Two neurologists performed neuropsychological assessment with Montreal Cognitive Assessment (MoCA) and clinical dementia rating (CDR) after unified training. VCI was diagnosed according to the criteria proposed by Geriatric Neurology Group, Chinese Society of Geriatrics and Clinical Practice Guideline for Cognitive Impairment of Cerebral Small Vessel Disease Writing Group: 1) patients or their caregivers reported a decline in subjective cognitive function that affected or did not affect life independence; 2) neuropsychological tests indicated cognitive impairment in one or more cognitive domain, and the judgment basis was MoCA score < 26 points and CDR score ≥ 0.5 points; and 3) cognitive impairment was associated with CSVD according to imaging features and medical history.16 According to the criteria of VCI, all CSVD patients were divided into VCI group and non-VCI group.

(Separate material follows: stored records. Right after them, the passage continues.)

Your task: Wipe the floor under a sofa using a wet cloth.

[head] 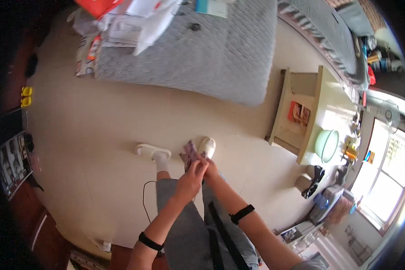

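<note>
Both hands meet in front of my legs, over the floor. My left hand point(190, 180) has its fingers drawn together on a crumpled purple patterned cloth point(190, 153). Against it, my right hand point(210, 168) also grips the cloth, its fingers partly hidden behind the left ones. The cloth hangs out past the fingertips, between the two white slippers point(207, 145) on my feet. A black band circles each forearm. Two black straps lie along my grey trousers.
Ahead stands a bed with a grey quilted cover point(189, 67), papers and bags on it. To the right are a cream table point(324, 98), a green basin point(326, 146) and a bin point(303, 182) with a black bag. A dark cable point(143, 199) lies left of my legs.
</note>
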`<state>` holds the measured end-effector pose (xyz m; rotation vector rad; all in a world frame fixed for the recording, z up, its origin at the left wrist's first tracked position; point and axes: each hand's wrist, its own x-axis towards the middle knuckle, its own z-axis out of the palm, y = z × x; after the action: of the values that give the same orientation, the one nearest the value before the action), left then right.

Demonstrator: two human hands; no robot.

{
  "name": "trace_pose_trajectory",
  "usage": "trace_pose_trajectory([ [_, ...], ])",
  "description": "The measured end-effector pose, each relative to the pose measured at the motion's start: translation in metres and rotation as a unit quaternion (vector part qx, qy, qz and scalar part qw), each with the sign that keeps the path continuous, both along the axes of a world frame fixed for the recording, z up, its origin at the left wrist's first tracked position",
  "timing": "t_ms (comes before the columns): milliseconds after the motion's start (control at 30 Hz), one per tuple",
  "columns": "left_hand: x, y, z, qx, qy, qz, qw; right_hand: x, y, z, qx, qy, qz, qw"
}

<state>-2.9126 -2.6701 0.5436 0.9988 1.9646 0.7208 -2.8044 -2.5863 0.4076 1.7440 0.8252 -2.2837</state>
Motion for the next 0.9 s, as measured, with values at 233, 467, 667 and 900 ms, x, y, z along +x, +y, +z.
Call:
trace_pose_trajectory([
  [233,0.036,0.038,-0.129,-0.018,0.079,-0.016,0.997,0.040,0.112,-0.036,0.187,-0.055,0.096,0.976],
  [467,-0.032,0.001,-0.159,-0.158,0.207,-0.030,0.965,0.008,0.092,-0.081,0.154,-0.080,0.198,0.965],
  [667,-0.096,-0.083,-0.167,-0.218,0.259,0.005,0.941,-0.088,0.022,-0.069,0.210,0.009,0.228,0.951],
  [900,-0.206,-0.119,-0.270,-0.151,0.330,0.034,0.931,-0.203,-0.010,-0.181,0.473,0.034,0.352,0.807],
])
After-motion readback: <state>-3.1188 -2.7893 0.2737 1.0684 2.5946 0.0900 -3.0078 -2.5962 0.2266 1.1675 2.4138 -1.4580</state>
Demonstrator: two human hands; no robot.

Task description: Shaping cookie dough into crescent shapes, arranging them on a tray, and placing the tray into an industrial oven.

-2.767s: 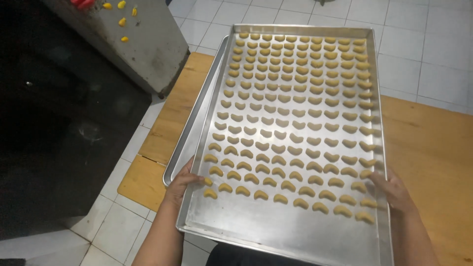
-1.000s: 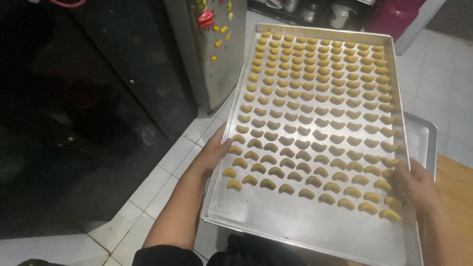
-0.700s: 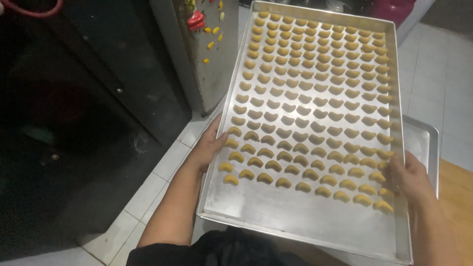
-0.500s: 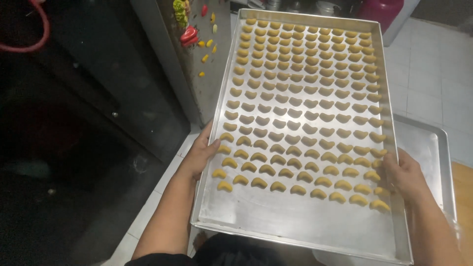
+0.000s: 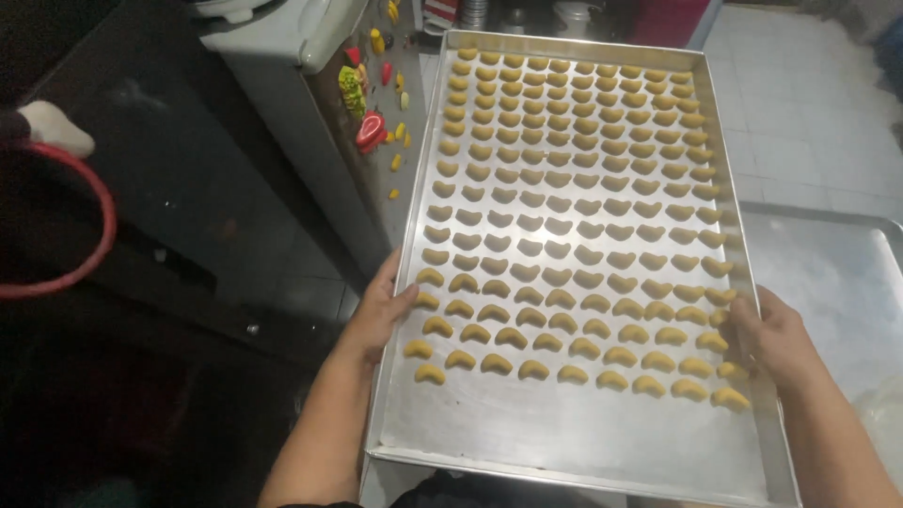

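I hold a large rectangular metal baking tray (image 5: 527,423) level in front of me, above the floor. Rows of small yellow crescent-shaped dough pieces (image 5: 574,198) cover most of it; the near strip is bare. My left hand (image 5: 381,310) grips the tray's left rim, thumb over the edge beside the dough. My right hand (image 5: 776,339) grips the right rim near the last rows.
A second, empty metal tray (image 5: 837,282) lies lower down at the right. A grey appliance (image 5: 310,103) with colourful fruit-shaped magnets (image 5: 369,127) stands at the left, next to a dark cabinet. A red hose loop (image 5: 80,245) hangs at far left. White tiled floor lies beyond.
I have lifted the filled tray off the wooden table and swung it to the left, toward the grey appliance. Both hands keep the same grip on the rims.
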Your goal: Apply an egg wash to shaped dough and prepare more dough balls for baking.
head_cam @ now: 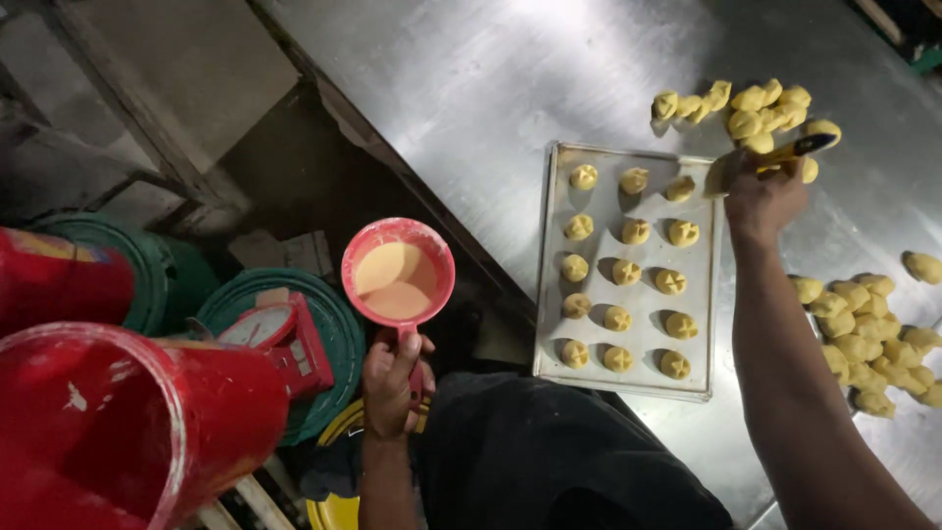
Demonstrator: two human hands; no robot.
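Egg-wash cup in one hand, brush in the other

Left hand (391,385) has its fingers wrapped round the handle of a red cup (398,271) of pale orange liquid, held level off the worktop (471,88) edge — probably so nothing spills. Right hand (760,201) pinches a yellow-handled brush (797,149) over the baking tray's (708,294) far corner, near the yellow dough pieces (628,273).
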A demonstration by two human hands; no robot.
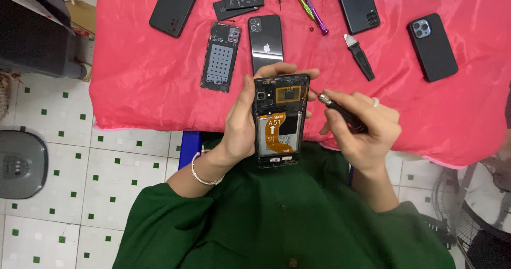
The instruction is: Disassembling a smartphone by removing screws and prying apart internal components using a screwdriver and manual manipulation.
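Observation:
My left hand grips an opened black phone upright over my lap, its back cover off. Its battery, an orange flex cable and a gold-framed part show inside. My right hand holds a black-handled screwdriver, whose metal tip points at the phone's upper right edge. A bracelet circles my left wrist, and a ring sits on a right finger.
A table under a red cloth carries a removed back panel, a black phone face down, three more dark phones, a loose battery, green and purple screwdrivers and a black scraper. A grey scale lies on the tiled floor.

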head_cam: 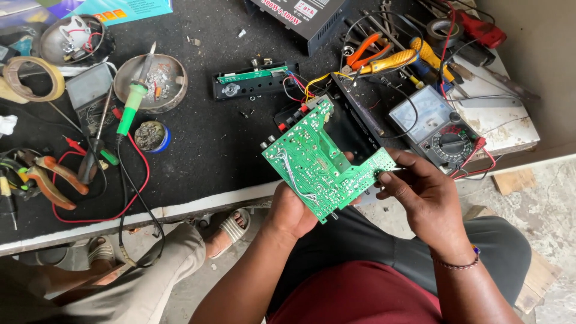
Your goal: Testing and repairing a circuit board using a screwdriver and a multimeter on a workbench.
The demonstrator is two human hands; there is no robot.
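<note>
Glossy green circuit board (321, 157); matt black benchtop (204, 144).

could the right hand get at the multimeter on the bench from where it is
Probably yes: the multimeter lies just beyond the right hand with open space between, but that hand is pinching the green circuit board and would need to let go first.

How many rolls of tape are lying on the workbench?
2: a wide tan tape roll near the bench's left edge, and a grey tape roll at the top right among the tools. More may be hidden under the clutter.
</note>
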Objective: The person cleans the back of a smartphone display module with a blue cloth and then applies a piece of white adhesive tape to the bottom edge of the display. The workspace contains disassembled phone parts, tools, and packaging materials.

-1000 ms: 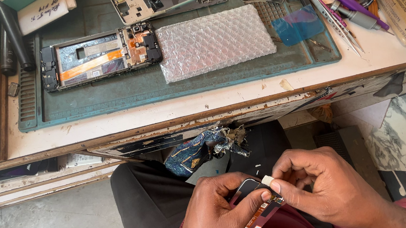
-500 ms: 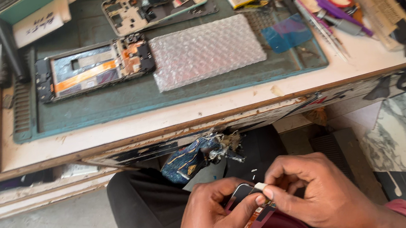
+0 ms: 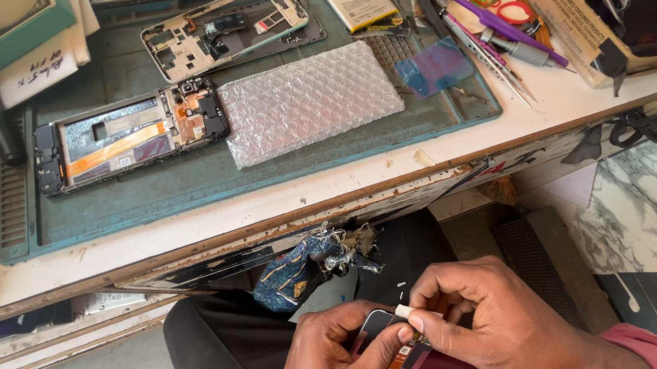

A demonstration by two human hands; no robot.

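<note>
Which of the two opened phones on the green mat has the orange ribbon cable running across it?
The opened phone at the mat's left, beside the bubble wrap. The phone frame behind it looks pale and mostly empty, with no orange strip.

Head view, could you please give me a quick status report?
Left hand grips dark phone screen panel over lap. Right hand pinches small white tab at its edge. Nothing in the way.

opened phone (image 3: pixel 127 136) on mat (image 3: pixel 184 186), bubble wrap (image 3: pixel 308 100) right of it
</note>
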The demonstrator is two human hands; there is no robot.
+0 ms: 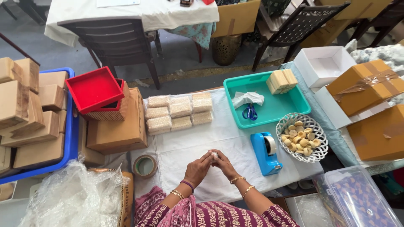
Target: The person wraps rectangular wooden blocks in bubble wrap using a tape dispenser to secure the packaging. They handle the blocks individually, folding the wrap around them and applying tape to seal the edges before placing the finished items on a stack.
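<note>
Over the white cloth point(185, 151) our left hand point(197, 168) and right hand point(224, 164) pinch a small white piece point(214, 156) together; we should keep fingertips tight. Beyond: tape dispenser point(265, 152), basket point(312, 156), wrapped packs point(179, 111), teal tray point(290, 103).

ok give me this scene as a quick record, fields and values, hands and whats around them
left hand: pinching a small white item together with the right
right hand: on the same item, fingertips meeting the left
surface: white cloth on the table
right of hands: blue tape dispenser, white basket of small pale round pieces
ahead: wrapped packs, teal tray with blue scissors
left: tape roll
</note>
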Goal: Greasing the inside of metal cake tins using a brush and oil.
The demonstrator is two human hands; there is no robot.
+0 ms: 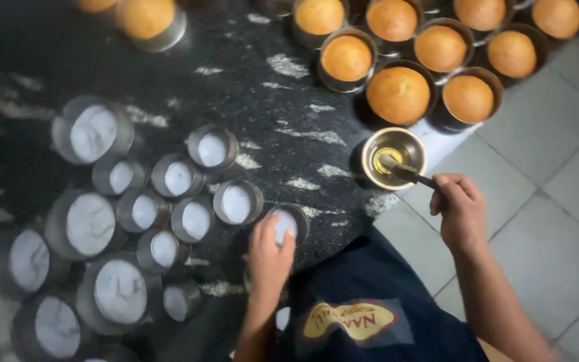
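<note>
Black stone table (249, 74) with many round tins, and two hands at work.

Golden cakes (399, 94) sit in tins at the upper right of the frame. Empty paper-lined tins (90, 223) fill the left side. Near the middle right, the small metal bowl of oil (394, 157) stands at the table edge. The right hand (460, 209) is clenched on a brush (407, 173) dipped in it. The left hand (269, 255) grips a small lined tin (288, 222) at the lower middle. It looks like the greasing step; the wet brush would need to reach that tin.
</note>
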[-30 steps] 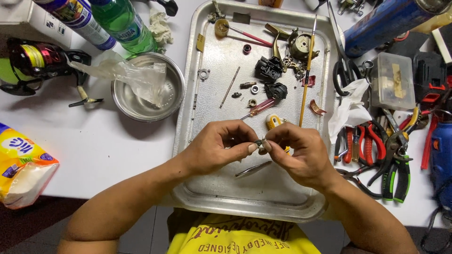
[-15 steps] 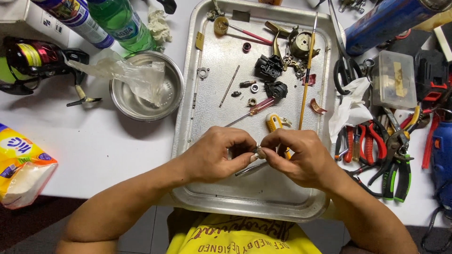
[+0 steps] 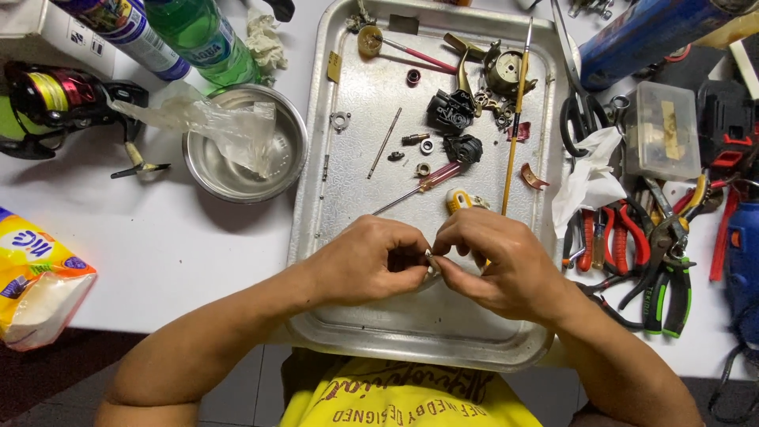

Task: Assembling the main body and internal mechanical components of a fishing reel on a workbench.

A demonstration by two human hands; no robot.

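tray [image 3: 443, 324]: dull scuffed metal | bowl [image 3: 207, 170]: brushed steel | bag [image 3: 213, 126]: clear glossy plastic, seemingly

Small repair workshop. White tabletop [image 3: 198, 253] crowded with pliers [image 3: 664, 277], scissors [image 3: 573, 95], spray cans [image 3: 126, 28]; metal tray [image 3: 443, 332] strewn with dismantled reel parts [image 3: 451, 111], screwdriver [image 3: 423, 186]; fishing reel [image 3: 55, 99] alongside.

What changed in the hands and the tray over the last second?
The left hand and right hand closed in together over the tray. The small metal part pinched between the fingertips is now mostly hidden, as is the thin tool that lay beneath the hands. The loose parts, bowl and pliers stayed put.
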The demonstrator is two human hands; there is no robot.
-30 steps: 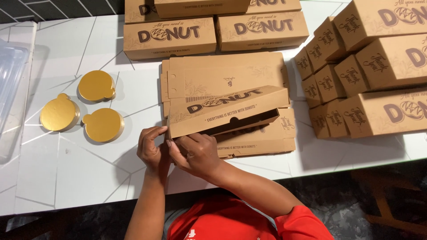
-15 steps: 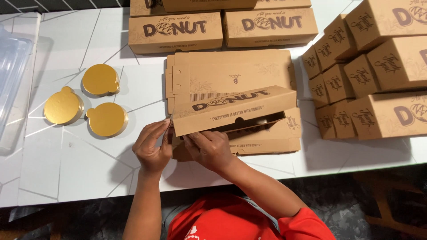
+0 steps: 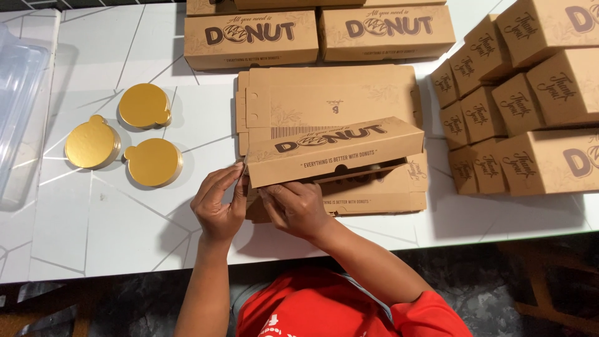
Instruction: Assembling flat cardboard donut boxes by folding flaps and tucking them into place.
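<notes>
A long brown cardboard donut box (image 3: 334, 151) sits half-folded near the middle of the tabletop's near edge, its printed front wall raised and tilted, resting on a stack of flat, unfolded box blanks (image 3: 327, 100) of the same card. Both hands work at the box's left end. The left hand (image 3: 218, 203) has its fingers pinched on the left end flap at the box's corner; the right hand (image 3: 296, 209) lies just beside it, fingers curled under the lower front edge of the box and pressing on the card there. The two hands are close together, almost touching, each clamped on the box.

Beyond the stack, along the far edge of the tabletop, two assembled long boxes (image 3: 318, 34) stand side by side with their printed fronts facing the person. Toward the right edge, a pile of smaller square brown boxes (image 3: 518, 100) is stacked in leaning rows, just beside the flat blanks. Toward the left, well apart from the hands, three round gold cake boards (image 3: 118, 140) with small tabs lie in a loose cluster. At the far left edge a clear plastic container (image 3: 19, 93) shows only in part.

The tabletop (image 3: 112, 231) is white with thin grey lines crossing it in angular shapes. Below its near edge a dark mottled floor (image 3: 518, 274) shows, and the person's red shirt (image 3: 337, 312) fills the bottom centre.
</notes>
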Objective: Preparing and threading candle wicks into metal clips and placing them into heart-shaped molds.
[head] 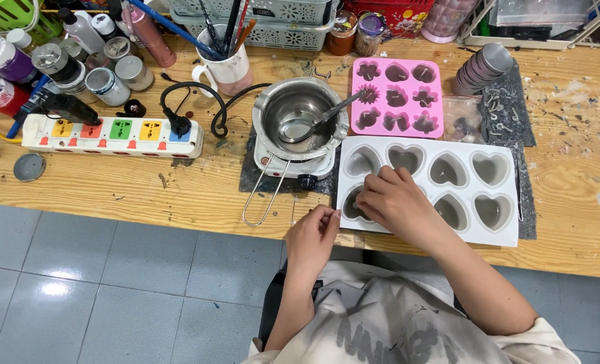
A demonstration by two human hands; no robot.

Determination of the Total CSVD Score

The total CSVD score was calculated through counting the presence of each of the four MRI markers of CSVD, with 1 point applied for the presence of each of WMH, CMBs, LI and EPVS. The presence of CMBs or LI was defined as the presence of one or more foci; the presence of WMH was defined as either irregular periventricular hyperintensity extending into the deep white matter (Fazekas score 3) and/or (early) confluent deep WMH (Fazekas score 2 or 3); and the presence of moderate to severe basal ganglia EPVS was counted if it was grade 2–4. Therefore, the total CSVD score ranged from 0 to 4. Two radiologists determined the total CSVD score of each patient without knowing the results of neuropsychological assessment, and they should discuss and reach an agreement in case of disagreement.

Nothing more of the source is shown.